§ **Task instructions**
The expected response is the complete listing below, restated exactly, with its pictures omitted.

--- Available data Enclosed Below ---

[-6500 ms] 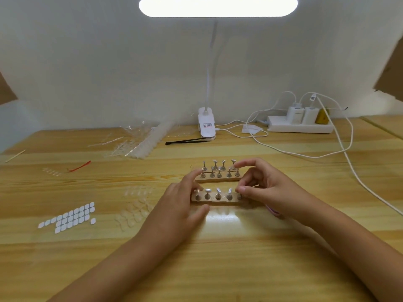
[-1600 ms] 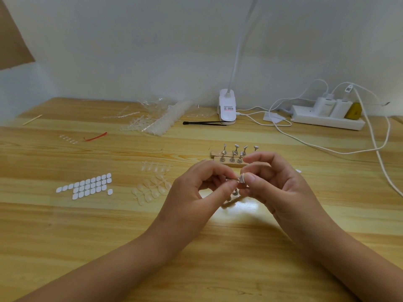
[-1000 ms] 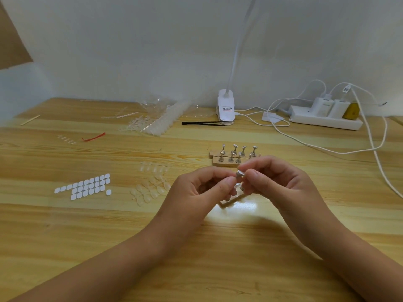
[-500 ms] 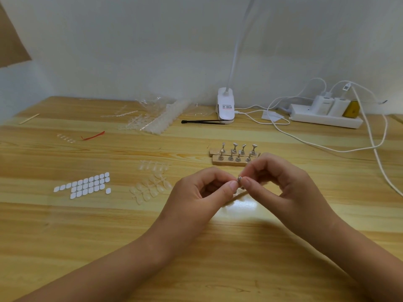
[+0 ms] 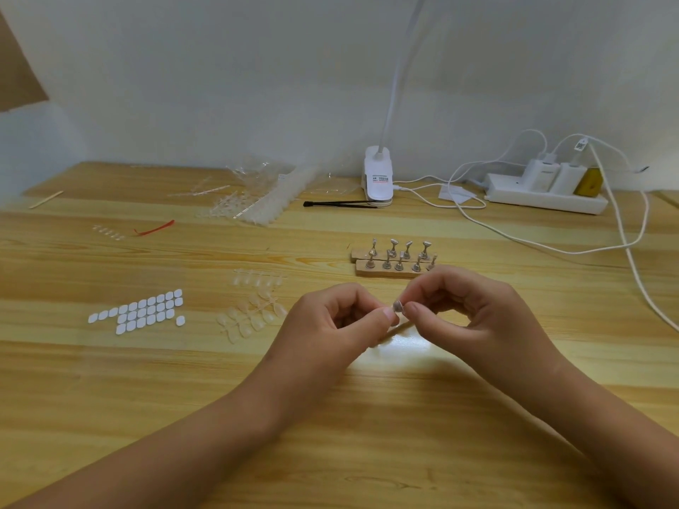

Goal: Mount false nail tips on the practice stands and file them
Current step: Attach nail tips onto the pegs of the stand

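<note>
1. The left hand [image 5: 330,321] and right hand [image 5: 474,317] meet fingertip to fingertip above the worktop [image 5: 330,435]. Each grip pinches the same small silvery piece [image 5: 398,307], and the other fingers are curled.
2. Just beneath the grip a wooden strip [image 5: 395,330] peeks out, mostly hidden.
3. Just beyond the grip sit the practice stands [image 5: 393,260], two wooden bars with upright metal pegs.
4. Left of the grip lie clear nail tips [image 5: 253,314]; farther left are rows of white tabs [image 5: 139,312].
</note>
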A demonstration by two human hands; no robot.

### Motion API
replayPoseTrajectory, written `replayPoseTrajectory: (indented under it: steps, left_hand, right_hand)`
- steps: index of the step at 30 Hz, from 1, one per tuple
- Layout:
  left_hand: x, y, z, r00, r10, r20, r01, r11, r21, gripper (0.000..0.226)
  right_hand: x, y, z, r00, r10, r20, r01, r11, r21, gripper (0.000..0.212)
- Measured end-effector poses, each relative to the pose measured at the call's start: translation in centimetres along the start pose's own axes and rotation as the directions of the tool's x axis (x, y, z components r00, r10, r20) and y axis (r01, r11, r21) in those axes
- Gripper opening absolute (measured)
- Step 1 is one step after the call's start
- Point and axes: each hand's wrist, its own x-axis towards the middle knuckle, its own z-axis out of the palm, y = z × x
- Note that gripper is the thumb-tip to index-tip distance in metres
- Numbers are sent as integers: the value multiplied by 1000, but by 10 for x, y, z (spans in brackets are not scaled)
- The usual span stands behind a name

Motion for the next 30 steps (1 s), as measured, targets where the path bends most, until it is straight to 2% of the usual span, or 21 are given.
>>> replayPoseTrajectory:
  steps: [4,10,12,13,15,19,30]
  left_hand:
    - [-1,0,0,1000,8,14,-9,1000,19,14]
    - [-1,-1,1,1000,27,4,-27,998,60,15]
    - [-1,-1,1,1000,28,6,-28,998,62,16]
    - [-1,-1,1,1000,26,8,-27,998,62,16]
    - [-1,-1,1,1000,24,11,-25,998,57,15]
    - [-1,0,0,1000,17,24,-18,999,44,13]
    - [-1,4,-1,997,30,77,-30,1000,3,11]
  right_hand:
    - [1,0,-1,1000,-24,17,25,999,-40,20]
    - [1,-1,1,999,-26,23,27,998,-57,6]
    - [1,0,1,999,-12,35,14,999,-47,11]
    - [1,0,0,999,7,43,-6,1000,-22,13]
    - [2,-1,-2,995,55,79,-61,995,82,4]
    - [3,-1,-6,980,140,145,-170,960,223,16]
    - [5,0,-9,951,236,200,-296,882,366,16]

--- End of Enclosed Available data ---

§ **Result**
[-6500 ms] 
[-1600 ms] 
[-1000 ms] 
[-500 ms] 
[+0 ms] 

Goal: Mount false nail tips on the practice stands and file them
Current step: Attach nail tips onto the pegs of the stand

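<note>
1. The left hand [image 5: 330,321] and right hand [image 5: 474,317] meet fingertip to fingertip above the worktop [image 5: 330,435]. Each grip pinches the same small silvery piece [image 5: 398,307], and the other fingers are curled.
2. Just beneath the grip a wooden strip [image 5: 395,330] peeks out, mostly hidden.
3. Just beyond the grip sit the practice stands [image 5: 393,260], two wooden bars with upright metal pegs.
4. Left of the grip lie clear nail tips [image 5: 253,314]; farther left are rows of white tabs [image 5: 139,312].
</note>
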A demonstration by two human hands; no robot.

### Motion API
replayPoseTrajectory, written `replayPoseTrajectory: (indented under it: steps, left_hand, right_hand)`
- steps: index of the step at 30 Hz, from 1, one per tuple
- Layout:
  left_hand: x, y, z, r00, r10, r20, r01, r11, r21, gripper (0.000..0.226)
  right_hand: x, y, z, r00, r10, r20, r01, r11, r21, gripper (0.000..0.212)
- Measured end-effector poses, each relative to the pose measured at the call's start: translation in centimetres along the start pose's own axes and rotation as the directions of the tool's x axis (x, y, z components r00, r10, r20) and y axis (r01, r11, r21) in those axes
- Gripper opening absolute (measured)
- Step 1 is one step after the call's start
- Point and axes: each hand's wrist, its own x-axis towards the middle knuckle, its own z-axis out of the palm, y = z × x
- Note that gripper is the thumb-tip to index-tip distance in metres
- Numbers are sent as integers: the value multiplied by 1000, but by 10 for x, y, z (spans in brackets are not scaled)
- The usual span stands behind a name

Motion for the next 30 steps (1 s), as measured, targets where the path bends most, until it is straight to 2% of the usual span, or 21 are given.
>>> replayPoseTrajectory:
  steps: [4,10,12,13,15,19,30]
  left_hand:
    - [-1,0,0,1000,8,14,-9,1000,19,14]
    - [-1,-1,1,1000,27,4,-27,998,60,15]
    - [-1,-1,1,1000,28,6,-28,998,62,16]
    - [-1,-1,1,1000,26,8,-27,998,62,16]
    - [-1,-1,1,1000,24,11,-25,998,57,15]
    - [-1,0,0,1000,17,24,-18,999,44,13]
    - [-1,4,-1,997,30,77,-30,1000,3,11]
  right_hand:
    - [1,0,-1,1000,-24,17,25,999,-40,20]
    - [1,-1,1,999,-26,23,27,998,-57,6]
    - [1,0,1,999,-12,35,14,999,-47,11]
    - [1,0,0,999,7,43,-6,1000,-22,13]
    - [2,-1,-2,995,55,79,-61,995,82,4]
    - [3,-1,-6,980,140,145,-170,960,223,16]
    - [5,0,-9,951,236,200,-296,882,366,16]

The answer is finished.